▸ **PROBLEM STATEMENT**
All lines from the one containing "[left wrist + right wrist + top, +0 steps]" to the end of the listing below are to be reproduced exactly, and no others.

▸ **RECORDED DATA**
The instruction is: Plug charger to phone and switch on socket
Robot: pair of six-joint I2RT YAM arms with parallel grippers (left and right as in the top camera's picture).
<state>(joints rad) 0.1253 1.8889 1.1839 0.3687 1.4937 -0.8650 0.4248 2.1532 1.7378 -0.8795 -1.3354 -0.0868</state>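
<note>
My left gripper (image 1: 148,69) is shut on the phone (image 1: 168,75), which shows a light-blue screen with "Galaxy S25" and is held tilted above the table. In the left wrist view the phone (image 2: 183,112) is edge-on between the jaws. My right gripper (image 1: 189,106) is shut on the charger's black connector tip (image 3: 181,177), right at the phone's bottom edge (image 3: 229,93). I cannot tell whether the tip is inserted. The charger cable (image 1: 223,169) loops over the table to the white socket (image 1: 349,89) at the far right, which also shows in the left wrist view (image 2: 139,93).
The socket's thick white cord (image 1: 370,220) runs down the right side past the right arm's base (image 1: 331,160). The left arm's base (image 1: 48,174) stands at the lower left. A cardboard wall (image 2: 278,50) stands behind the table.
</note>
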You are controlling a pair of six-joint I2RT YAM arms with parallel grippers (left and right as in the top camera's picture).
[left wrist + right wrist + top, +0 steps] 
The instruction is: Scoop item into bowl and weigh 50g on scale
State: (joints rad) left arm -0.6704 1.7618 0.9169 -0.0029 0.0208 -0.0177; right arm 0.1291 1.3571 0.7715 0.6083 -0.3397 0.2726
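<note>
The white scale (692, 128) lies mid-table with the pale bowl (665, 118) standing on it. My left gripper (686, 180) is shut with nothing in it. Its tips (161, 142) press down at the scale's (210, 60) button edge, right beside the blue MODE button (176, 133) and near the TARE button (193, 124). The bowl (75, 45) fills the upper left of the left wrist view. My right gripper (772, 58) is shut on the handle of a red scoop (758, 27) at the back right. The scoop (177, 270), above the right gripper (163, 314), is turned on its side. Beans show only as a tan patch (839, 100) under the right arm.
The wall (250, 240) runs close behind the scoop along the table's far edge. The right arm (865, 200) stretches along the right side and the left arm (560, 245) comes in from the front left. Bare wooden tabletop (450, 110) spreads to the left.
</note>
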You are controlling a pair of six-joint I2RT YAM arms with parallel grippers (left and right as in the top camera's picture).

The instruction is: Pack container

▸ **TASK RESPONSE**
[left wrist + right wrist + top, +0 steps] 
The instruction is: Scoop item into bowl and weigh 50g on scale
State: (joints rad) left arm -0.6704 1.7618 0.9169 -0.0029 0.0208 -0.0177; right arm 0.1291 1.3571 0.7715 0.6083 -0.3397 0.2726
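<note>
The white scale (692, 128) lies mid-table with the pale bowl (665, 118) standing on it. My left gripper (686, 180) is shut with nothing in it. Its tips (161, 142) press down at the scale's (210, 60) button edge, right beside the blue MODE button (176, 133) and near the TARE button (193, 124). The bowl (75, 45) fills the upper left of the left wrist view. My right gripper (772, 58) is shut on the handle of a red scoop (758, 27) at the back right. The scoop (177, 270), above the right gripper (163, 314), is turned on its side. Beans show only as a tan patch (839, 100) under the right arm.
The wall (250, 240) runs close behind the scoop along the table's far edge. The right arm (865, 200) stretches along the right side and the left arm (560, 245) comes in from the front left. Bare wooden tabletop (450, 110) spreads to the left.
</note>
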You are controlling a pair of six-joint I2RT YAM arms with parallel grippers (left and right as in the top camera's picture).

The instruction is: Pack container

What is written here forms the complete answer.